PROBLEM DESCRIPTION: Exact copy, no pictures: take the lines of the listing below from the first through the one containing "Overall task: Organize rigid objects".

DATASET CONTENT:
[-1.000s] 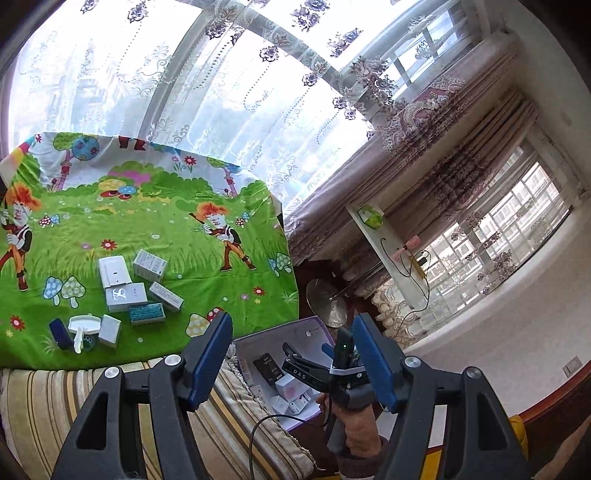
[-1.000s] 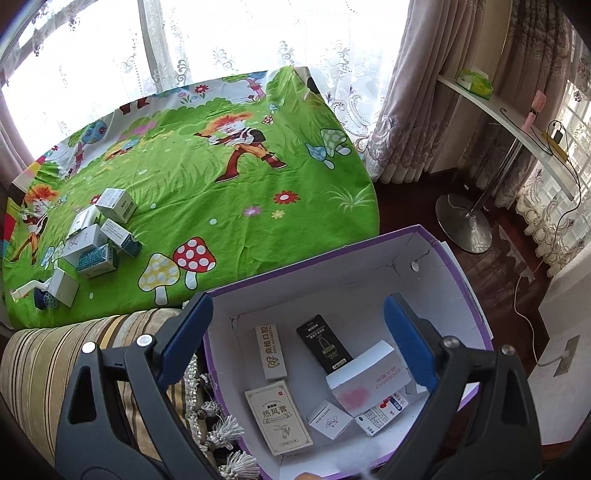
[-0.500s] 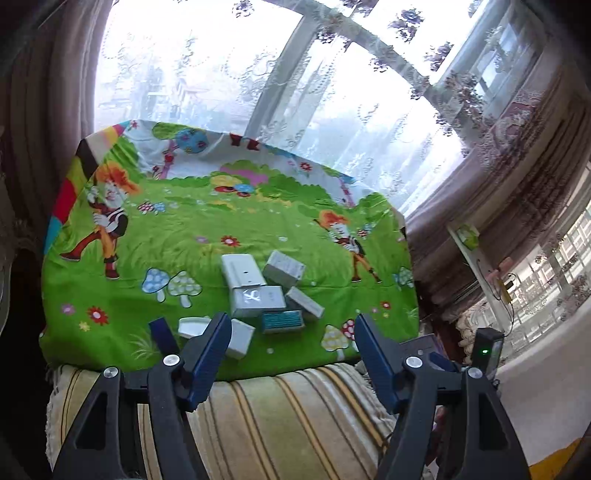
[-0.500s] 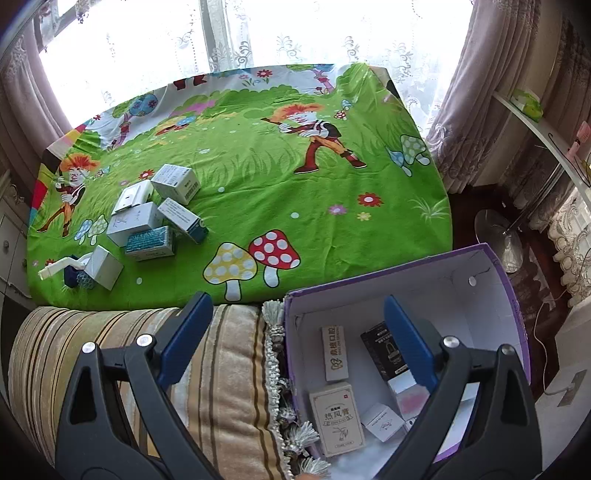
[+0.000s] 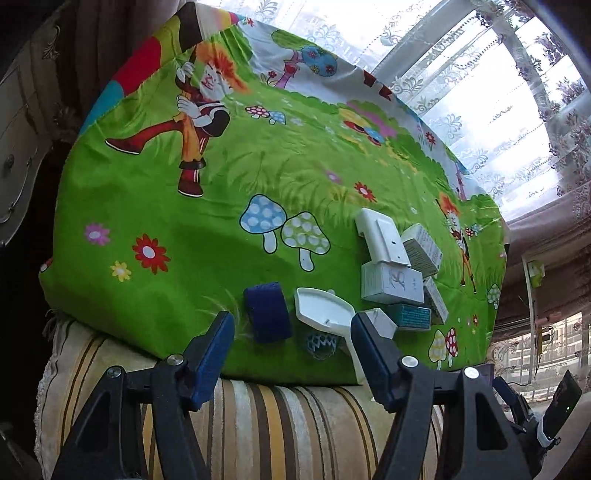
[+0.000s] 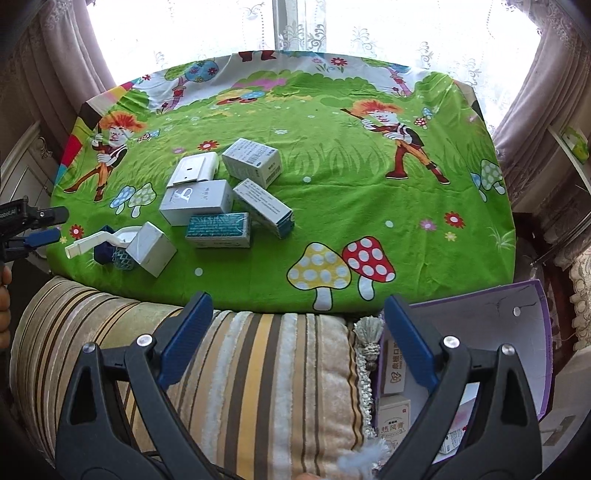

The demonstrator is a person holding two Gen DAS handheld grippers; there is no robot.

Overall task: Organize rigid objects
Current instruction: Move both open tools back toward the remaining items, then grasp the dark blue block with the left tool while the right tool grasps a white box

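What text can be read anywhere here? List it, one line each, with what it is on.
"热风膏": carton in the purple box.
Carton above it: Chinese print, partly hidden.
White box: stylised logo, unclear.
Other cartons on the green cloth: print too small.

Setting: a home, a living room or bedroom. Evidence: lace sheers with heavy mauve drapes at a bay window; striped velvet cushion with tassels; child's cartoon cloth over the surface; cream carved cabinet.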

REPLY:
[-1.000s] 
[-1.000s] 
[-0.500s] 
[-0.500s] 
[+0.000s] 
[+0.000s] 

The demonstrator is a person holding two Gen DAS handheld grippers; there is no robot.

Overall task: Organize rigid objects

The exercise concludes with that.